What you need to do
Below are entries; copy exactly the lines from the one with "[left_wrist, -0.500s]" through the one with "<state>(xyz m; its", both included, and leave out the rest.

Collection entries:
=== Section Start ===
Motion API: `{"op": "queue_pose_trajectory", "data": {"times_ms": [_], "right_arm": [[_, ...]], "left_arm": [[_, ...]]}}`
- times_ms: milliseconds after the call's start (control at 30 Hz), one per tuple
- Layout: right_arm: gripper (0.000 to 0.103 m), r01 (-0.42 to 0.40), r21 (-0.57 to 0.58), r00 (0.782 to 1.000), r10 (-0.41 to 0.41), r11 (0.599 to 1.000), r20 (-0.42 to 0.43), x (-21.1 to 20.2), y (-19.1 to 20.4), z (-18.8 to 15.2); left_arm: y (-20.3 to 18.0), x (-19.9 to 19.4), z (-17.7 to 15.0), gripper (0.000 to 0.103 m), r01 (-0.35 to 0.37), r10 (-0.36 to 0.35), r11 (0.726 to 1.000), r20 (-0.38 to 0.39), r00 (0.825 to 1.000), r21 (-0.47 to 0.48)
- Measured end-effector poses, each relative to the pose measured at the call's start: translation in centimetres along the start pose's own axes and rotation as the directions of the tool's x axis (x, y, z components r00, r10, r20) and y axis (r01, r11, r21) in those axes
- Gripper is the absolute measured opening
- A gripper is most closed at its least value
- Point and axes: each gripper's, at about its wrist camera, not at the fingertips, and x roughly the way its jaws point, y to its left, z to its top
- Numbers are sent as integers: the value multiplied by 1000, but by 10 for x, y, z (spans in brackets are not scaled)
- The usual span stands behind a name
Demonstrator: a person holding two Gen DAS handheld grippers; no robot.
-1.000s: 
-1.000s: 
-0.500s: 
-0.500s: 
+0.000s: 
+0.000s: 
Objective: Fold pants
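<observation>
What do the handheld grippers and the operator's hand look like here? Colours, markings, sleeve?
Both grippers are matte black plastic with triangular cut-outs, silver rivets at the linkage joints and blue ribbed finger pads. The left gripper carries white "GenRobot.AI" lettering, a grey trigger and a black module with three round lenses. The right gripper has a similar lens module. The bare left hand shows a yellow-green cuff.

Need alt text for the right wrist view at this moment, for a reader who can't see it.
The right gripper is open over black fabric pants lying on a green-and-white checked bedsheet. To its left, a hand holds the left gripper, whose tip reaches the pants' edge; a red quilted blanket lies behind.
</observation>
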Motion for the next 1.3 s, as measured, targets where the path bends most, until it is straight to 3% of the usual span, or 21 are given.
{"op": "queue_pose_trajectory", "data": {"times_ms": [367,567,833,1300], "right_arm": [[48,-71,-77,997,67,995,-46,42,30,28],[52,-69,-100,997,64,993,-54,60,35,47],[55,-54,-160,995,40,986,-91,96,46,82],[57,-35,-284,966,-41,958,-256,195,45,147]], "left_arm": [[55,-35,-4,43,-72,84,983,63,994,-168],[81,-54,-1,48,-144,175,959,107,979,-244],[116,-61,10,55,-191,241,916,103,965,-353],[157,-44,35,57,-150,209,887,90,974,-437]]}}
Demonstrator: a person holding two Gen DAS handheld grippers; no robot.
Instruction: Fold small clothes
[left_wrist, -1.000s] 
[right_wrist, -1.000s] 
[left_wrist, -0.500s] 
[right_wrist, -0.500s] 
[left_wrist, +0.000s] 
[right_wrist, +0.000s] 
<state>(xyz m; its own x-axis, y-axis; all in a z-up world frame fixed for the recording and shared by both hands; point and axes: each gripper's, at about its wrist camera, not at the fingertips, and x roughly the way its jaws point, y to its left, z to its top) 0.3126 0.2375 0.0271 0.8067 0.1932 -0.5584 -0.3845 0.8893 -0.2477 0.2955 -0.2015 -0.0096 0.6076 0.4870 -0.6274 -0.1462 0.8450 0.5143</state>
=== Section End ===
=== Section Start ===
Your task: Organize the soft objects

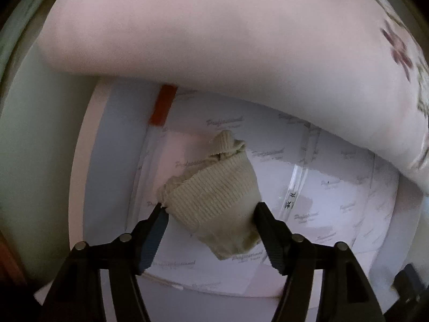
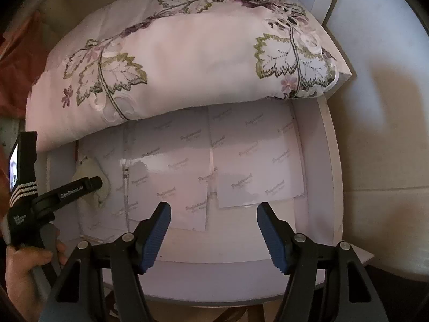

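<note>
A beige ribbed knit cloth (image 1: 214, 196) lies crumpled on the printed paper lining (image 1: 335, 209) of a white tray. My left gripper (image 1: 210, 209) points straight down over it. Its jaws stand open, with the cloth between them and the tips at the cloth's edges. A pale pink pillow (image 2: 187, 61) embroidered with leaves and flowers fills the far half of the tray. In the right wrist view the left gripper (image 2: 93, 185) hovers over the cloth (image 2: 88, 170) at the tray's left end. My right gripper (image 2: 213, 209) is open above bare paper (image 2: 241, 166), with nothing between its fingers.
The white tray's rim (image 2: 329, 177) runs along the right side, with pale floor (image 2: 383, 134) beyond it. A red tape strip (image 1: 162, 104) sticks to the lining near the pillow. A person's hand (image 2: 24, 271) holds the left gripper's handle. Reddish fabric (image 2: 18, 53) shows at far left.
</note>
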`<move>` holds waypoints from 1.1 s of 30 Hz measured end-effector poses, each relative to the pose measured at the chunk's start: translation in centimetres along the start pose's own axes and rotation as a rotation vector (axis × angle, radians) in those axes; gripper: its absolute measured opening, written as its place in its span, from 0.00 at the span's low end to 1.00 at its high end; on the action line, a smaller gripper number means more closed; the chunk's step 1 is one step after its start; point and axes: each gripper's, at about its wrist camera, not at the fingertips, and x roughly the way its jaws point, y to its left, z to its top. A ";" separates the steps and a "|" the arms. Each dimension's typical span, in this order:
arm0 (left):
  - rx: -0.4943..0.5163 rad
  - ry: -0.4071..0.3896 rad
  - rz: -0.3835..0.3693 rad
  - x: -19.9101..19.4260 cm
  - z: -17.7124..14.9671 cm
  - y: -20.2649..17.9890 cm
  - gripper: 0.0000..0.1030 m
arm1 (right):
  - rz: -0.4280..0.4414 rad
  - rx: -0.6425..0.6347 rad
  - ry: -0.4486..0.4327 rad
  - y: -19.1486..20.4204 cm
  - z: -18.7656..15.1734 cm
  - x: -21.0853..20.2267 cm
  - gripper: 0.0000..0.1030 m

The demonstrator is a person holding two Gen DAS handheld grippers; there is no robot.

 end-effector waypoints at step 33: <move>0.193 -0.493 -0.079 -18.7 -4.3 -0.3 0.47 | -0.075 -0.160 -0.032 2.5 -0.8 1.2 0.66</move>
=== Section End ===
Solution
[left_wrist, -0.500s] 
[right_wrist, -0.500s] 
[left_wrist, +0.000s] 
[right_wrist, +0.000s] 
<state>(xyz m; its own x-axis, y-axis; all in a z-up world frame fixed for the recording and shared by both hands; point and axes: each gripper's, at about its wrist camera, not at the fingertips, and x roughly the way its jaws point, y to its left, z to its top) 0.3126 0.2375 0.0271 0.8067 0.1932 -0.5584 -0.3845 0.8893 -0.2477 0.2955 -0.2015 -0.0096 0.6076 0.4870 -0.6274 -0.1462 0.8450 0.5143</state>

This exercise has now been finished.